Task brief -> Omit the pictures and reproduce the rest of the listing exactly.
============================================================
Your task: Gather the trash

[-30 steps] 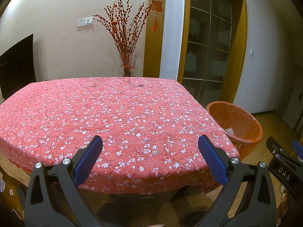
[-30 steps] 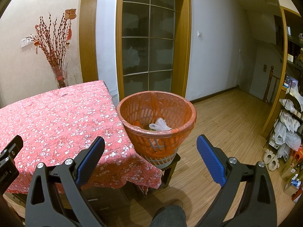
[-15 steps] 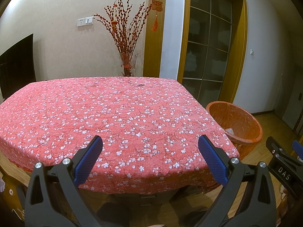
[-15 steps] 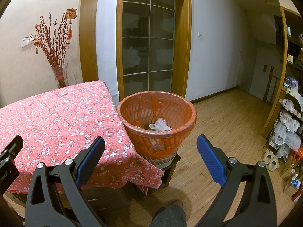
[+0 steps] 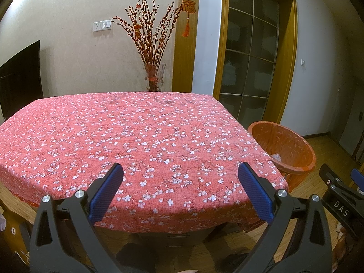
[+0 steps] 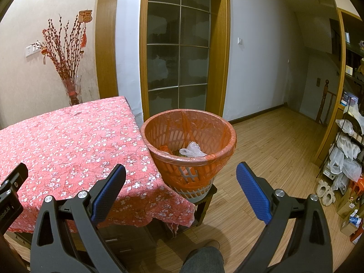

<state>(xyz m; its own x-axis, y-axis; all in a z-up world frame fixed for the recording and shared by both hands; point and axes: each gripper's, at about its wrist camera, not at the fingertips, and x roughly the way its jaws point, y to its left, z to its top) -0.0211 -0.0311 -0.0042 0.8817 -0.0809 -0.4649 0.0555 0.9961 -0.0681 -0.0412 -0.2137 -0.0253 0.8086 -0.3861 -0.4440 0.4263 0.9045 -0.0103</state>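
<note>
nothing has shifted since the earlier frames: both grippers hang where they were, in front of the near table edge. left gripper [image 5: 180, 182], black-framed with blue ribbed pads, stands wide apart and holds nothing, its tips over the near part of the red tablecloth with small white flowers [image 5: 127, 136]. right gripper [image 6: 180, 183], of the same build, is equally wide and empty, one finger over the cloth's corner, the other over the wooden plank floor [image 6: 268, 150]. between its fingers and just beyond sits the orange plastic-lined lattice waste basket [image 6: 188, 159], raised on a dark low stand just beside the table's right corner. inside it lies the trash: a crumpled clear plastic bag [image 6: 192, 151] and some orange scraps. behind the table, a glass vase of red berry branches [image 5: 151, 45] stands against the wall.
</note>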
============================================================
Result ->
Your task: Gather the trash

[-30 steps] 
[-30 steps] 
[-15 steps] 
[-15 steps] 
[+0 steps] 
[+0 steps] 

<state>(xyz m; its own x-axis, y-axis; all in a z-up world frame fixed for the recording and shared by both hands; point and axes: each gripper's, at about its wrist camera, not at the fingertips, and x roughly the way its jaws point, y to its left, z to its top) -0.0211 -0.0311 -0.0042 0.8817 -0.0809 -0.4649 0.0555 0.9961 -0.0681 -0.0412 -0.2137 -0.0253 0.8086 -0.3861 -0.4440 0.4263 0.9045 -0.0103</state>
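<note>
nothing has shifted since the earlier frames: both grippers hang where they were, in front of the near table edge. left gripper [image 5: 180, 182], black-framed with blue ribbed pads, stands wide apart and holds nothing, its tips over the near part of the red tablecloth with small white flowers [image 5: 127, 136]. right gripper [image 6: 180, 183], of the same build, is equally wide and empty, one finger over the cloth's corner, the other over the wooden plank floor [image 6: 268, 150]. between its fingers and just beyond sits the orange plastic-lined lattice waste basket [image 6: 188, 159], raised on a dark low stand just beside the table's right corner. inside it lies the trash: a crumpled clear plastic bag [image 6: 192, 151] and some orange scraps. behind the table, a glass vase of red berry branches [image 5: 151, 45] stands against the wall.
</note>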

The response to the exercise is now finished.